WORK ITEM
How many lines of the data include the string "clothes"? State the number and nothing else.

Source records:
=== Section Start ===
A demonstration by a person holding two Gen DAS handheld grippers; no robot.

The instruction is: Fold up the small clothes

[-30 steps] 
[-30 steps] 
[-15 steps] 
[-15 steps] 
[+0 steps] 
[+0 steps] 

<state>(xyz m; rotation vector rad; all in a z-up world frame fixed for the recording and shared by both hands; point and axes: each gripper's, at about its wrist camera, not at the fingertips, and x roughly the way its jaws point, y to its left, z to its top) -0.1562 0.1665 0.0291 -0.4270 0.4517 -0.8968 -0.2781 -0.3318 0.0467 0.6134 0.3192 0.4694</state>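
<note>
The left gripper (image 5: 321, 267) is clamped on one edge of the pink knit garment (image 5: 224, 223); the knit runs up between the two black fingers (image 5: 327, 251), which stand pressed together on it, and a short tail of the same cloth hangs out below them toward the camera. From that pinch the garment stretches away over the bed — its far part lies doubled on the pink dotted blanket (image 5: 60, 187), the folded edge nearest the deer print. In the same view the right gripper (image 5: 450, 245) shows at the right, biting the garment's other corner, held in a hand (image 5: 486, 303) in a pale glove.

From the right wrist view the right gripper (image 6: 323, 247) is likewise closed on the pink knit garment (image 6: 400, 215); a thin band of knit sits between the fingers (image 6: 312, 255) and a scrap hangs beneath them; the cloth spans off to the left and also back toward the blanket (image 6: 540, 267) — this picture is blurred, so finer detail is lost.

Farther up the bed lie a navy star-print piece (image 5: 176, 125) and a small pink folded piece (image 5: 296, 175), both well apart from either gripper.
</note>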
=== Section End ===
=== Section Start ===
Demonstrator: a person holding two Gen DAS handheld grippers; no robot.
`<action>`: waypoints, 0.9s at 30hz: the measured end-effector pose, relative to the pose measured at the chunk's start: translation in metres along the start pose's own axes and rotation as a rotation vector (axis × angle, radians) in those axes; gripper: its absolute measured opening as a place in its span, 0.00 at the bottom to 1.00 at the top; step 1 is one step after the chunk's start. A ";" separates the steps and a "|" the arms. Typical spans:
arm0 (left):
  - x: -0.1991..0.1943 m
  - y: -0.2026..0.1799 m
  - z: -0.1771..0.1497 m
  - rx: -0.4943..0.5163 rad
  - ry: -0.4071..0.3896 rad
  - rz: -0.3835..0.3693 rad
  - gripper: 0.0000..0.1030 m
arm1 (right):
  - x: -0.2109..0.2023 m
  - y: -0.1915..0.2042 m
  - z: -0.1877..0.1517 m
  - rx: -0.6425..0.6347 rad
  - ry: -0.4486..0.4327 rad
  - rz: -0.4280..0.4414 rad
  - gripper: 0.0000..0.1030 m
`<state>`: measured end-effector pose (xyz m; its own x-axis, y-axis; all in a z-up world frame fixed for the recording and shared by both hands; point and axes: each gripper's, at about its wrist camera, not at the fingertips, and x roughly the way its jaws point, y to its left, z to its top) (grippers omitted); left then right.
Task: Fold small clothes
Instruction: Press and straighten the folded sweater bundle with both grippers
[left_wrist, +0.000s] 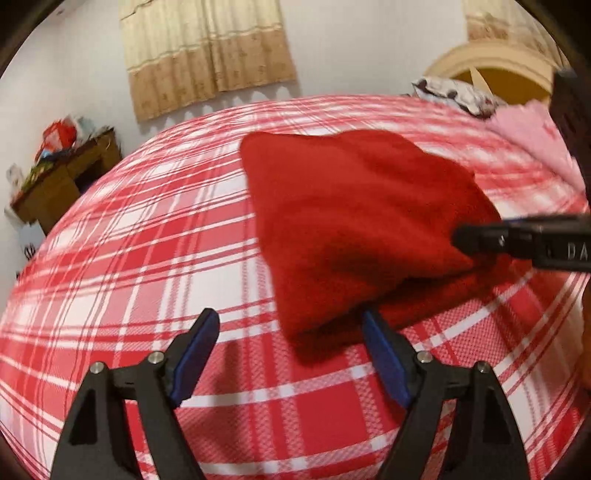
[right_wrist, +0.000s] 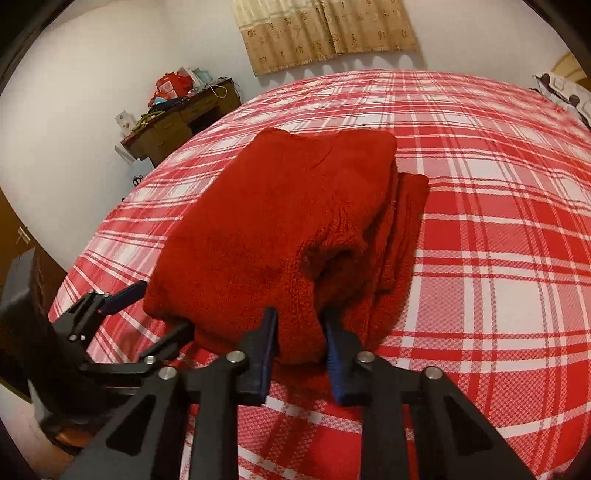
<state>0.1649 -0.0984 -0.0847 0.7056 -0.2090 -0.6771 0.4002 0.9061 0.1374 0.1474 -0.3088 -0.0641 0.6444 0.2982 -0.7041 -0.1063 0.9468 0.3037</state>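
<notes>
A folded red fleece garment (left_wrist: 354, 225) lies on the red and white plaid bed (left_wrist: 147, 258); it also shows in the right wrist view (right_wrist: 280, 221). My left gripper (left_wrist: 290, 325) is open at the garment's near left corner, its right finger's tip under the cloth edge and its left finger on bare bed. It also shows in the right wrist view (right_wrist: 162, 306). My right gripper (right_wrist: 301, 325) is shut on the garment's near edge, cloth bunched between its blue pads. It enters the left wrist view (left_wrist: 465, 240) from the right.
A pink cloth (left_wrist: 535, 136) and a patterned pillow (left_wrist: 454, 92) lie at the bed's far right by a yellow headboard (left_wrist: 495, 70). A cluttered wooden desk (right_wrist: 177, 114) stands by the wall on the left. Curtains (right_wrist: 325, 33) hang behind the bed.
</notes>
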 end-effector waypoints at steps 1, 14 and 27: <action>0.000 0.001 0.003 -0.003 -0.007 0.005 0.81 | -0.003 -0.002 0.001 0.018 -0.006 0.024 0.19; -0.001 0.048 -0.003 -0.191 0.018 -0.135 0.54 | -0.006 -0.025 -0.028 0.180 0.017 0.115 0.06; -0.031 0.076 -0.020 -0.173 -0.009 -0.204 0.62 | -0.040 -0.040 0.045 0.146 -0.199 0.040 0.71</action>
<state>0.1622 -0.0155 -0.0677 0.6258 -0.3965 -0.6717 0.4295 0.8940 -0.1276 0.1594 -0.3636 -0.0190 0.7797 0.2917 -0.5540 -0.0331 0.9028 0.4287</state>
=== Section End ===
RESULT OF THIS TASK
2